Each line at or after the one containing "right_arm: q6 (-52" should be transcribed exactly, up to and including the final line of the data.

BEGIN The data

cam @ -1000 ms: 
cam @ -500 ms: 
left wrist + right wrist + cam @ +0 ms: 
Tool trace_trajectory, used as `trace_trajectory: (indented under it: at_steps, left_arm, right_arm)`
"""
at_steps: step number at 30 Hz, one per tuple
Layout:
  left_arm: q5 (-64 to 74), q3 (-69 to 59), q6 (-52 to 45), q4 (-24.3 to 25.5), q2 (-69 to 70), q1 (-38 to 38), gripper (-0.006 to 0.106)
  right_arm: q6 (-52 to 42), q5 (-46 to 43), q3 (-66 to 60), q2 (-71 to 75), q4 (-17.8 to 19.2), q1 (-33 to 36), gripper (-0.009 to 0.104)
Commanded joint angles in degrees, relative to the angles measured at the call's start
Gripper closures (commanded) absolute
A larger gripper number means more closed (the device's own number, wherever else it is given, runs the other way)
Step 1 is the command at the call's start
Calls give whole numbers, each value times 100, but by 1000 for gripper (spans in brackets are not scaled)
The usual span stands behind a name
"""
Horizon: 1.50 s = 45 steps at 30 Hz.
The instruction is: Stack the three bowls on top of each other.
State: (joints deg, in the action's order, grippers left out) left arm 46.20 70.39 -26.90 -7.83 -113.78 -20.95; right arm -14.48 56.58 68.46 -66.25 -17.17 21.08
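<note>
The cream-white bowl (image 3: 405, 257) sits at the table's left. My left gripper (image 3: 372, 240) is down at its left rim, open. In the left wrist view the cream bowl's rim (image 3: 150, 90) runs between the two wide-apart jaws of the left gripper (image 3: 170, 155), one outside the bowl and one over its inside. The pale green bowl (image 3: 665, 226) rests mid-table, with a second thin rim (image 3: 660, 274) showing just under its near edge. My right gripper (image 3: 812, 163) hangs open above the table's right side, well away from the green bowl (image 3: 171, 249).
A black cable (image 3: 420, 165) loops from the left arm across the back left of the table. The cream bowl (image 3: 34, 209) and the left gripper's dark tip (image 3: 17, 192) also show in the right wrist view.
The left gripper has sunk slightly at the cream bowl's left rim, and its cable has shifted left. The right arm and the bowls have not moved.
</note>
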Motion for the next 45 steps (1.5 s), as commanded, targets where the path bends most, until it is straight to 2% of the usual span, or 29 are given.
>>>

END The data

*Answer box:*
  right_arm: q6 (-52 to 42), q5 (-46 to 43), q3 (-66 to 60), q2 (-71 to 75), q4 (-17.8 to 19.2), q1 (-33 to 36), gripper (-0.009 to 0.104)
Commanded joint angles in degrees, relative to the angles measured at the call's start
Gripper closures (commanded) absolute
A larger gripper number means more closed (the device's own number, wherever else it is given, runs the other way)
Step 1 is the command at the call's start
Calls give whole numbers, each value times 100, but by 1000 for gripper (spans in brackets are not scaled)
The usual span stands behind a name
"""
Horizon: 1.50 s = 45 steps at 30 Hz.
The instruction is: Stack the three bowls on top of each other.
State: (joints deg, in the action's order, grippers left out) left arm 46.20 70.39 -26.90 -7.83 -113.78 -20.95; right arm -14.48 56.58 68.46 -66.25 -17.17 21.08
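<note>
The cream-white bowl (image 3: 405, 257) sits at the table's left. My left gripper (image 3: 372, 240) is down at its left rim, open. In the left wrist view the cream bowl's rim (image 3: 150, 90) runs between the two wide-apart jaws of the left gripper (image 3: 170, 155), one outside the bowl and one over its inside. The pale green bowl (image 3: 665, 226) rests mid-table, with a second thin rim (image 3: 660, 274) showing just under its near edge. My right gripper (image 3: 812, 163) hangs open above the table's right side, well away from the green bowl (image 3: 171, 249).
A black cable (image 3: 420, 165) loops from the left arm across the back left of the table. The cream bowl (image 3: 34, 209) and the left gripper's dark tip (image 3: 17, 192) also show in the right wrist view.
The left gripper has sunk slightly at the cream bowl's left rim, and its cable has shifted left. The right arm and the bowls have not moved.
</note>
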Motion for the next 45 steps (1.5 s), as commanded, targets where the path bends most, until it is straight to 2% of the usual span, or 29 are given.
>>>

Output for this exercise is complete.